The company has recently undertaken its first foray into the football boot market. The products will be worn by, among others, Arsenal midfielder Aaron Ramsey.
This complements the multi-million pound kit supplier deal New Balance struck with Liverpool FC in February. They hope this move will not only boost perception in the UK but also in South East Asia too.
The brand has shifted its image over recent years. It has moved from perhaps being the brand synonymous with the dusty set of trainers in the cupboard, to the bastion of hipsters and trendsetters across the country (while also maintaining a solid reputation in the running world).
YouGov BrandIndex data points to the customers they are having success with. YouGov’s Purchase Consideration metric measures whether a respondent would think about buying a particular brand’s products. The overall score on this measure has been growing steadily since the Liverpool announcement (current score is 9.8).

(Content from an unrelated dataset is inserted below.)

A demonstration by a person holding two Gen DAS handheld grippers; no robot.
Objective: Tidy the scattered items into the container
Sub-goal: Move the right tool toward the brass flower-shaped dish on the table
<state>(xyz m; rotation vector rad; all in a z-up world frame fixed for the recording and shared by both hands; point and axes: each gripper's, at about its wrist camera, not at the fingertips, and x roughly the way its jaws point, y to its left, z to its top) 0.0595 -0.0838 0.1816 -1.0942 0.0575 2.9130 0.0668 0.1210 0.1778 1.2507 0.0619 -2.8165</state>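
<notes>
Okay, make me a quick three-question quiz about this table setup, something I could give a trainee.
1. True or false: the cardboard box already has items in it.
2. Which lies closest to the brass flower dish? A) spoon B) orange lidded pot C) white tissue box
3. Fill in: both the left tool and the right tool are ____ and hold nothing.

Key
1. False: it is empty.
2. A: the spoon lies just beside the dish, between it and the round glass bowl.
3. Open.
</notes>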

Among groups that New Balance will target specifically the story is better. The score when looking at football followers and participants is 11, while among those who have bought sports equipment in the last 12 months, it is 15. YouGov Profiler helps us to see what differentiates customers of New Balance from their comparison set. In terms of demographics, they are male, aged 25-39 and in the ABC1 social grade. Unsurprisingly their favourite sports are athletics and jogging. They also tend to read The Independent and also Men’s Health Magazine, which may point towards where advertising efforts could be concentrated.
Of course, it will be extremely difficult to permeate the hold the traditional behemoths of the industry – Nike and Adidas – have on the market. Creative and unique positioning in the football sphere will be key to winning over customers who have built up loyalties elsewhere. With rivals also gearing up for the season ahead, New Balance will have to battle hard for the attention that they will crave.